Ketidakpastian politik yang tinggi dapat memperburuk kondisi ekonomi Thailand yang sudah rapuh. Bank Sentral Thailand disarankan untuk mempertimbangkan pemangkasan suku bunga guna memberikan stimulus tambahan.

Selain itu, potensi penerapan tarif tinggi dari AS semakin mendekati tenggat waktu. Jika tarif tersebut diberlakukan, rantai pasok global bisa terganggu dan memperlambat laju ekonomi dunia. Konflik Israel-Iran yang berpotensi meluas juga dapat mengguncang Timur Tengah dan memicu lonjakan harga minyak.

Kondisi ini memperburuk masalah ekonomi domestik Thailand, di mana pemerintah masih berjuang menurunkan utang rumah tangga dan mendorong belanja masyarakat. Sektor pariwisata pun mengalami pelemahan.

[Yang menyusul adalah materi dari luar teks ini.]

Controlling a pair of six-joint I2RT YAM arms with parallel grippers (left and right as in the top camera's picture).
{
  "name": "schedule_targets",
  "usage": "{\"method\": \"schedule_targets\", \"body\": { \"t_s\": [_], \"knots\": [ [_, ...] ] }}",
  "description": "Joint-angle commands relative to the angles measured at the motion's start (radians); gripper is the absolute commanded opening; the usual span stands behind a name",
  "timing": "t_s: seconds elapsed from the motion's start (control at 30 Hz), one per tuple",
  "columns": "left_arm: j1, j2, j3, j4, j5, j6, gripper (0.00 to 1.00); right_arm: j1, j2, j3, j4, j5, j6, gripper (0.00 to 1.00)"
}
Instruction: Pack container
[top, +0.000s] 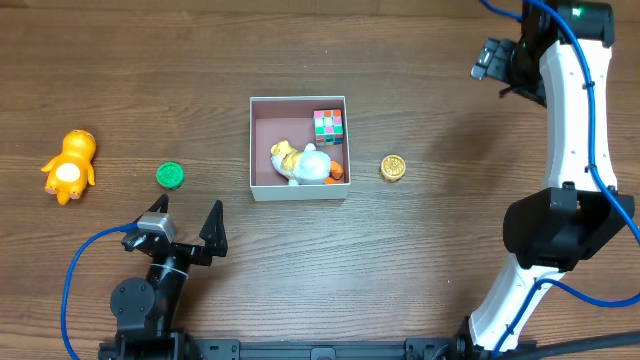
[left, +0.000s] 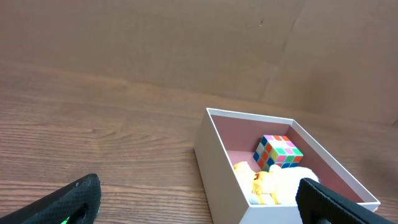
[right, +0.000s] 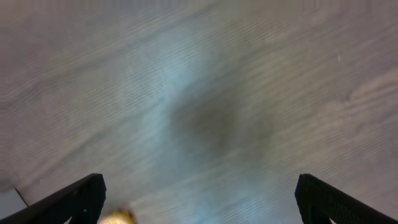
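The container (top: 270, 130), a square shallow box with thin white walls and a pinkish-brown floor, is sitting open near the middle of the wooden surface (top: 450, 250); inside it, a multicoloured puzzle cube (top: 328, 126) is standing in the far right corner, and a white-and-yellow soft toy (top: 300, 163) is lying along the near wall, with a small orange piece (top: 338, 173) showing at its right end; what that piece belongs to cannot be told. Near the container's right wall, but not touching it, a round gold disc (top: 393, 168) is lying on the surface; on the other side, a green round cap (top: 170, 176) is lying a little apart from the left wall, and an orange toy figure (top: 68, 165) is lying well apart, toward the left edge. The left hand (top: 189, 208) is hovering at the near side, left of the container, its jaws standing wide and released, grasping nothing; in its wrist view the black fingers (left: 74, 200) are showing at the bottom corners, with the container ahead and to the right. The right hand (top: 493, 60) is hanging over the far right of the surface, well apart from the container, its jaws likewise spread and empty; its wrist view is showing blurred wood grain between the fingers (right: 68, 200).
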Motion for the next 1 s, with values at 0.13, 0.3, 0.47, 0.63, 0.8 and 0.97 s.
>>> {"method": "schedule_targets", "body": {
  "t_s": [0.13,0.3,0.47,0.63,0.8,0.97],
  "knots": [
    [0.005,-0.008,-0.001,0.001,0.026,-0.01,1.0,-0.004,-0.004,-0.002,0.043,-0.055,0.002,1.0],
    [0.005,-0.008,-0.001,0.001,0.026,-0.01,1.0,-0.004,-0.004,-0.002,0.05,-0.198,0.001,1.0],
    [0.005,-0.008,-0.001,0.001,0.026,-0.01,1.0,0.002,-0.002,-0.005,-0.005,-0.253,-0.002,1.0],
    [0.005,-0.008,-0.001,0.001,0.026,-0.01,1.0,0.006,-0.002,-0.08,-0.025,-0.249,-0.007,1.0],
    [0.005,-0.008,-0.001,0.001,0.026,-0.01,1.0,0.026,-0.002,-0.241,-0.093,-0.249,-0.109,1.0],
    [0.005,-0.008,-0.001,0.001,0.026,-0.01,1.0,0.084,-0.002,-0.329,-0.079,-0.211,-0.111,1.0]
  ]
}}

Potensi tarif 36% dari AS untuk barang ekspor Thailand dapat menekan kinerja perdagangan dan investasi. Pemerintah Thailand bahkan telah memangkas target pertumbuhan ekonomi 2025 menjadi hanya 1,3%-2,3%.

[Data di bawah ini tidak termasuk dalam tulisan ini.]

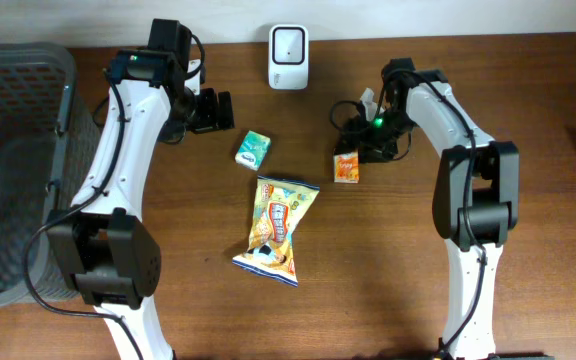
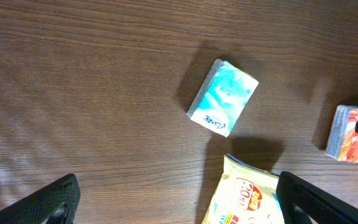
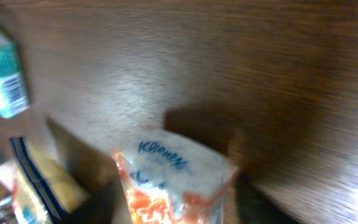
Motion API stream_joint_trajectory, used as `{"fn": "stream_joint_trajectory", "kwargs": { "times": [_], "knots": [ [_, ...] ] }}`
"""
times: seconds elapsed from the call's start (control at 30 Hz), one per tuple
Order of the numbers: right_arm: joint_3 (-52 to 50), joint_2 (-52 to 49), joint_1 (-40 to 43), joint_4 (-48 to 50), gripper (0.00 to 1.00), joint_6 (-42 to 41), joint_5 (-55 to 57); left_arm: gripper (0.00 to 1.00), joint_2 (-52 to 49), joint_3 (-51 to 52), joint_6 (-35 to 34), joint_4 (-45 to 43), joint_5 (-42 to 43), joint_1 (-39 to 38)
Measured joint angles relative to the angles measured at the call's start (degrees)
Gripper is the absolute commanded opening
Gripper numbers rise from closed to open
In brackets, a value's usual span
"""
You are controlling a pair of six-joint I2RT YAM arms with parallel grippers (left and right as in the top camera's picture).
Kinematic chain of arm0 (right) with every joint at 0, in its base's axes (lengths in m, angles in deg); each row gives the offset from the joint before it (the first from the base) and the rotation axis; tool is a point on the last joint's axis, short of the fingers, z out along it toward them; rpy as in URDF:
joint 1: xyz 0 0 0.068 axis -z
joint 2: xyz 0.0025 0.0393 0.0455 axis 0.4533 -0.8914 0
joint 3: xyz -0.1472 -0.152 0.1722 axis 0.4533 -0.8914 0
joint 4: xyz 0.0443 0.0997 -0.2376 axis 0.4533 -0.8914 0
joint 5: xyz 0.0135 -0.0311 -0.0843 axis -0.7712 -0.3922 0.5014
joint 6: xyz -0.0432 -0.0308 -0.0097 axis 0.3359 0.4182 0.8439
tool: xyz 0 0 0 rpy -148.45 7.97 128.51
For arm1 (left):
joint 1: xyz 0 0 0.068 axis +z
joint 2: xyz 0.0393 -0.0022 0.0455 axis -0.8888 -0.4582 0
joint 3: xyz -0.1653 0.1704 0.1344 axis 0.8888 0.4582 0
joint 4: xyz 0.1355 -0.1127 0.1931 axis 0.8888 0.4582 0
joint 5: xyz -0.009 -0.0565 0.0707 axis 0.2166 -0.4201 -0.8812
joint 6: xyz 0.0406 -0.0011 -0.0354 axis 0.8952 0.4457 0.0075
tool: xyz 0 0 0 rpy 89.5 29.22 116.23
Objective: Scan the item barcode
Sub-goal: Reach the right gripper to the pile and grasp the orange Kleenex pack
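Item: orange tissue pack (image 1: 346, 168), lying flat on the table (image 1: 388, 290), right of centre.
Right claw (image 1: 368, 140): just beside the pack, on its far side. The wrist view is blurred, so I cannot tell whether the jaws are apart or clamped on the pack.
Left claw (image 1: 213, 110): jaws wide apart and holding nothing, hovering over bare wood well to the pack's left.
Key relation: the pack lies on the near side of the right claw and fills its wrist view. The scanner (image 1: 288, 45) stands at the back edge, up and to the left of both.
Long axis: seems to run roughly front to back; the pack is too small overhead to be sure.
Nearer arm: the right by a wide margin. The teal pack (image 1: 253, 150) and the snack bag (image 1: 278, 228) lie between the left claw and the item.
Judged next need: a firm grip across the pack's short width, then a carry leftward and back to face the scanner.
Barcode side: not visible in any view.
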Motion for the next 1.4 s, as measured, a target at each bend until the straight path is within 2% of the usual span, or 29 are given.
{"fn": "stream_joint_trajectory", "kwargs": {
  "times": [0.27, 0.37, 0.4, 0.47, 0.53, 0.7, 0.8, 0.93, 1.03, 1.27, 1.4],
  "knots": [
    [0.74, 2.40, -1.38, -7.91, 0.83, -2.47, 8.20, 0.99, 0.00, 0.00, 0.00, 0.02, 0.00, 0.00],
    [0.92, 10.58, -6.36, -10.01, 0.84, -4.46, 17.16, 0.99, 0.00, 0.00, 0.00, 0.00, 0.00, 0.00],
    [1.29, 12.11, -8.55, -9.18, 0.81, -5.07, 19.74, 0.99, 0.00, 0.00, 0.00, 0.02, 0.02, 0.00],
    [1.57, 13.18, -13.64, -6.91, 0.64, -8.68, 26.47, 0.99, 0.00, 0.00, 0.00, 0.02, 0.02, 0.00],
    [1.40, 11.96, -16.94, -4.07, 0.53, -12.68, 32.30, 0.99, 0.00, 0.00, 0.00, 0.02, 0.00, 0.00],
    [-0.46, 7.19, -18.58, 0.15, 0.48, -20.33, 42.62, 0.99, 0.00, 0.00, 0.00, 0.00, 0.00, 0.00],
    [-0.50, 4.39, -18.60, 2.12, 0.47, -21.51, 43.21, 0.99, 0.00, 0.00, 0.00, 0.00, 0.00, 0.00],
    [-0.52, 2.56, -19.67, 3.08, 0.28, -21.70, 45.13, 0.99, 0.00, 0.00, 0.00, 0.00, 0.00, 0.00],
    [-0.52, 2.56, -20.33, 3.02, 0.06, -21.97, 45.92, 0.99, 0.00, 0.00, 0.00, 0.00, 0.02, 0.00],
    [0.07, 2.56, -19.17, -0.26, 0.04, -21.46, 44.63, 0.99, 0.00, 0.00, 0.00, 0.00, 0.00, 0.00],
    [2.91, 2.93, -13.22, -2.58, 0.04, -15.39, 26.73, 0.99, 0.00, 0.00, 0.00, 0.00, 0.00, 0.00]
  ]
}}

Para ekonom memperingatkan bahwa Thailand berpotensi mengalami resesi teknikal di paruh kedua tahun ini akibat penurunan ekspor yang berkelanjutan. Jika terjadi kekosongan kekuasaan, resesi bisa semakin dalam.

Saat ini, semua mata tertuju pada kemungkinan terjadinya kebuntuan politik yang dapat menghambat kebijakan penting, seperti negosiasi tarif dengan AS dan pengesahan anggaran 2026. Jika belanja pemerintah terganggu, Bank Sentral mungkin harus turun tangan untuk mendorong pertumbuhan.

Aset-aset Thailand telah terdampak tekanan politik. Indeks saham utama turun ke level terendah sejak Maret 2020, dengan penurunan hampir 23% sejak awal tahun, menjadi yang terburuk di antara pasar utama dunia.